What you will do:
Transcribe all the data, leaving each word as it is.

^^^^^^^^^^^^^^^^

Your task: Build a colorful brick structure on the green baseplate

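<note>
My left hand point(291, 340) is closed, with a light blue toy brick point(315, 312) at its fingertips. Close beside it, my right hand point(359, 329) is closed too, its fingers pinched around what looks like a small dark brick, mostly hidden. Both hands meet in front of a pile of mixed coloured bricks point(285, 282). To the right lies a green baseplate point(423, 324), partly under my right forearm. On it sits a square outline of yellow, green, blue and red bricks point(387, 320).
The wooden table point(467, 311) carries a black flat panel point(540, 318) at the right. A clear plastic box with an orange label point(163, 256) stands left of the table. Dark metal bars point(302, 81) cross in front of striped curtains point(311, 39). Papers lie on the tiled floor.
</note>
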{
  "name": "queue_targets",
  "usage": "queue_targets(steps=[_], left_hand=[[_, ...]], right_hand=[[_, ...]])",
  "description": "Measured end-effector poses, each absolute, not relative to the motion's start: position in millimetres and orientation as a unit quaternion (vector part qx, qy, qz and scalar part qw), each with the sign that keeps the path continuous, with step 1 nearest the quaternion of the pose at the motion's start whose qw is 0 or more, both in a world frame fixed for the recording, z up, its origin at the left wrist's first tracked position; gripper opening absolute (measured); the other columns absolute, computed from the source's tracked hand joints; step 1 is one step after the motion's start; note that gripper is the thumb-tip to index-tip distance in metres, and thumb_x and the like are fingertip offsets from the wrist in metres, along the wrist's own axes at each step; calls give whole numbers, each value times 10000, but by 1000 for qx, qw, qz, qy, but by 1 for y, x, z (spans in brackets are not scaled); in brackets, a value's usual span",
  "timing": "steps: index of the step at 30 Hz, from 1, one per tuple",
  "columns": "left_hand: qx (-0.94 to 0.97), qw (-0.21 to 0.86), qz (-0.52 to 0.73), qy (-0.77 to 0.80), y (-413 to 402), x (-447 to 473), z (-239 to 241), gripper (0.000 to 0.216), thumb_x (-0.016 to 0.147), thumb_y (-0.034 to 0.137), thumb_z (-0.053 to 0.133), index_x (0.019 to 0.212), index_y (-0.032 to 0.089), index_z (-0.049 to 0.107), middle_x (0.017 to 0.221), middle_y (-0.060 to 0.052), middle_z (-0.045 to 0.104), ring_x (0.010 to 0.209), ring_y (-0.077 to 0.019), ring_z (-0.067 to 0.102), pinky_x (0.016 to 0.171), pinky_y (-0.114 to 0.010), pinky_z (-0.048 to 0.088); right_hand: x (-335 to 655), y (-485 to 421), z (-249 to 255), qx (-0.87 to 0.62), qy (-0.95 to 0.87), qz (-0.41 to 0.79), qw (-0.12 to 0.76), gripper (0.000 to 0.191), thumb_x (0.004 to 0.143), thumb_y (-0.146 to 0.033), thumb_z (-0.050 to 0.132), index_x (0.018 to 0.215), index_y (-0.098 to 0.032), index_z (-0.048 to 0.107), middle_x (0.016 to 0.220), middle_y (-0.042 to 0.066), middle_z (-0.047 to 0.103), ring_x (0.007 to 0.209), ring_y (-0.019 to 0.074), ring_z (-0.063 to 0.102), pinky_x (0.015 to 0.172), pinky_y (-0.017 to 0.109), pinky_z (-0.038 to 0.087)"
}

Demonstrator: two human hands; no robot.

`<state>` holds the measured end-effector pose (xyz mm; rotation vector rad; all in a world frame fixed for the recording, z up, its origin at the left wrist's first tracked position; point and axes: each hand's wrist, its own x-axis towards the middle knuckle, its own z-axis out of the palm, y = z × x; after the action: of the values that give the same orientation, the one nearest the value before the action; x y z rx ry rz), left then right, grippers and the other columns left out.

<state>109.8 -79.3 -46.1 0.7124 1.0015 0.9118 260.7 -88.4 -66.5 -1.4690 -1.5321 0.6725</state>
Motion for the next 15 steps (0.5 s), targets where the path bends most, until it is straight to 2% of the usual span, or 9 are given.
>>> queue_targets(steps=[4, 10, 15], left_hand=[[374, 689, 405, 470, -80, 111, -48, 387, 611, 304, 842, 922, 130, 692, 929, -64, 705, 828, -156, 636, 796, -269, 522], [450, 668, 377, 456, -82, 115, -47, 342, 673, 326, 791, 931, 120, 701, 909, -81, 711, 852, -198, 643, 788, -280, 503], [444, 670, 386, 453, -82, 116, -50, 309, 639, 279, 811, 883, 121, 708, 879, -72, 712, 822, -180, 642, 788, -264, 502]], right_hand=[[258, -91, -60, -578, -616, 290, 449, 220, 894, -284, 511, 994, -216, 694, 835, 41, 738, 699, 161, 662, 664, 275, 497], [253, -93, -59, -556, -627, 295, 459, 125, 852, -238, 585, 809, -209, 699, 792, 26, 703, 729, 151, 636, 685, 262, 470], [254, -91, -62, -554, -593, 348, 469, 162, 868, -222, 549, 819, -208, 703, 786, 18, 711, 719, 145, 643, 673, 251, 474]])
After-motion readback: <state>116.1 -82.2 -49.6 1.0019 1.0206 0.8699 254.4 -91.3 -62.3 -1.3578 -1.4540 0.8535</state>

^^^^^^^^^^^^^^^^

Answer to this task:
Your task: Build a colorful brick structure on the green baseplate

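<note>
My left hand point(291, 340) is closed, with a light blue toy brick point(315, 312) at its fingertips. Close beside it, my right hand point(359, 329) is closed too, its fingers pinched around what looks like a small dark brick, mostly hidden. Both hands meet in front of a pile of mixed coloured bricks point(285, 282). To the right lies a green baseplate point(423, 324), partly under my right forearm. On it sits a square outline of yellow, green, blue and red bricks point(387, 320).
The wooden table point(467, 311) carries a black flat panel point(540, 318) at the right. A clear plastic box with an orange label point(163, 256) stands left of the table. Dark metal bars point(302, 81) cross in front of striped curtains point(311, 39). Papers lie on the tiled floor.
</note>
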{
  "name": "queue_targets",
  "usage": "queue_targets(steps=[_], left_hand=[[_, ...]], right_hand=[[_, ...]])",
  "description": "Measured end-effector poses, each absolute, not relative to the motion's start: position in millimetres and orientation as a unit quaternion (vector part qx, qy, qz and scalar part qw), each with the sign that keeps the path continuous, with step 1 nearest the quaternion of the pose at the motion's start whose qw is 0 or more, both in a world frame fixed for the recording, z up, its origin at the left wrist's first tracked position; gripper opening absolute (measured); the other columns absolute, computed from the source's tracked hand joints; step 1 is one step after the motion's start; note that gripper is the thumb-tip to index-tip distance in metres, and thumb_x and the like are fingertip offsets from the wrist in metres, along the wrist's own axes at each step; calls give whole numbers, each value times 10000, but by 1000 for qx, qw, qz, qy, but by 1 for y, x, z (spans in brackets are not scaled); in brackets, a value's usual span",
  "timing": "steps: index of the step at 30 Hz, from 1, one per tuple",
  "columns": "left_hand: qx (-0.94 to 0.97), qw (-0.21 to 0.86), qz (-0.52 to 0.73), qy (-0.77 to 0.80), y (-413 to 402), x (-447 to 473), z (-239 to 241), gripper (0.000 to 0.216), thumb_x (-0.016 to 0.147), thumb_y (-0.034 to 0.137), thumb_z (-0.053 to 0.133), index_x (0.019 to 0.212), index_y (-0.032 to 0.089), index_z (-0.049 to 0.107), middle_x (0.017 to 0.221), middle_y (-0.060 to 0.052), middle_z (-0.045 to 0.104), ring_x (0.010 to 0.209), ring_y (-0.077 to 0.019), ring_z (-0.067 to 0.102), pinky_x (0.016 to 0.171), pinky_y (-0.114 to 0.010), pinky_z (-0.048 to 0.088); right_hand: x (-335 to 655), y (-485 to 421), z (-249 to 255), qx (-0.87 to 0.62), qy (-0.95 to 0.87), qz (-0.41 to 0.79), qw (-0.12 to 0.76), gripper (0.000 to 0.191), thumb_x (0.004 to 0.143), thumb_y (-0.146 to 0.033), thumb_z (-0.050 to 0.132), index_x (0.018 to 0.215), index_y (-0.098 to 0.032), index_z (-0.048 to 0.107), middle_x (0.016 to 0.220), middle_y (-0.042 to 0.066), middle_z (-0.047 to 0.103), ring_x (0.007 to 0.209), ring_y (-0.019 to 0.074), ring_z (-0.063 to 0.102), pinky_x (0.015 to 0.172), pinky_y (-0.017 to 0.109), pinky_z (-0.038 to 0.087)"
}

Demonstrator: two human hands; no robot.

`<state>` holds the measured end-effector pose (xyz mm; rotation vector rad; all in a world frame fixed for the recording, z up, its origin at the left wrist's first tracked position; point and axes: each hand's wrist, its own x-axis towards the middle knuckle, its own z-axis out of the palm, y = z × x; after the action: of the values that give the same orientation, the one nearest the value before the action; x y z rx ry rz), left then right, grippers and the other columns left out.

<state>109.8 -79.3 -46.1 0.7124 1.0015 0.9118 260.7 -88.4 -66.5 -1.4690 -1.5321 0.6725</state>
Motion for the next 15 steps (0.5 s), targets where the path bends most, until it is straight to 2% of the usual span, or 9 are given.
>>> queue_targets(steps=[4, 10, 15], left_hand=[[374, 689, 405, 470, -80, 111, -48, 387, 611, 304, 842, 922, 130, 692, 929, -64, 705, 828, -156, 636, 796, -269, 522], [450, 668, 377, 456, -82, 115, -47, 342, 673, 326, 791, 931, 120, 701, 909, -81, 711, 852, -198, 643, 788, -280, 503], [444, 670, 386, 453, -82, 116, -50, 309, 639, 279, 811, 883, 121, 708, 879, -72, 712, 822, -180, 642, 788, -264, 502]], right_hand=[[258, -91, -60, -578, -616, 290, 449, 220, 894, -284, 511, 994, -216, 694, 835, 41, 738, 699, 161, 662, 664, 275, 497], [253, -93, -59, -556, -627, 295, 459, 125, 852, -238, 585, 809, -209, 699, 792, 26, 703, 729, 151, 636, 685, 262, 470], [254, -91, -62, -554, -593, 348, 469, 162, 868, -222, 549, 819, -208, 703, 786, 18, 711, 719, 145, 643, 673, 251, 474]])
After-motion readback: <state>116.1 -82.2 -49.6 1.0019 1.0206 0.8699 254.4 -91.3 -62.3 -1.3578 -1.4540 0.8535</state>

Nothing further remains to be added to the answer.